A new study has challenged assumptions about energy expenditure by people, including the idea that metabolism slows at middle age.

Iran PressSci & Tech: Everyone knows conventional wisdom about metabolism: People put pounds on year after year from their 20s onward because their metabolisms slow down, especially around middle age. Women have slower metabolisms than men. That's why they have a harder time controlling their weight. Menopause only makes things worse, slowing women's metabolisms even more.

All wrong, according to a paper published Thursday in Science. Using data from nearly 6,500 people, ranging in age from 8 days to 95 years, researchers discovered that there are four distinct periods of life, as far as metabolism goes. They also found that there are no real differences between the metabolic rates of men and women after controlling for other factors, The New York Times reported.

The findings from the research are likely to reshape the science of human physiology and could also have implications for some medical practices, like determining appropriate drug doses for children and older people.

"It will be in textbooks," predicted Leanne Redman, an energy balance physiologist at Pennington Biomedical Research Institute in Baton Rouge, La., who also called it "a pivotal paper."

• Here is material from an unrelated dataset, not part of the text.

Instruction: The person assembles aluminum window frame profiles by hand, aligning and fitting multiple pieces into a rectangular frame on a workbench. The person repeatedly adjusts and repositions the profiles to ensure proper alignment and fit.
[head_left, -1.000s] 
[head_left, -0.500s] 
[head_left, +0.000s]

But the findings' implications for public health, diet and nutrition are limited for the moment because the study gives "a 30,000-foot view of energy metabolism," said Dr. Samuel Klein, who was not involved in the study and is director of the Center for Human Nutrition at the Washington University School of Medicine in St. Louis. He added, "I don't think you can make any new clinical statements" for an individual. When it comes to weight gain, he says, the issue is the same as it has always been: People are eating more calories than they are burning.

All of the research centers involved in the project were studying metabolic rates with a method considered the gold standard — doubly labeled water. It involves measuring calories burned by tracking the amount of carbon dioxide a person exhales during daily activities.

Central to their findings was that metabolism differs for all people across four distinct stages of life.

There’s infancy, up until age 1, when calorie burning is at its peak, accelerating until it is 50 percent above the adult rate.

Then, from age 1 to about age 20, metabolism gradually slows by about 3 percent a year.

From age 20 to 60, it holds steady.

And, after age 60, it declines by about 0.7 percent a year.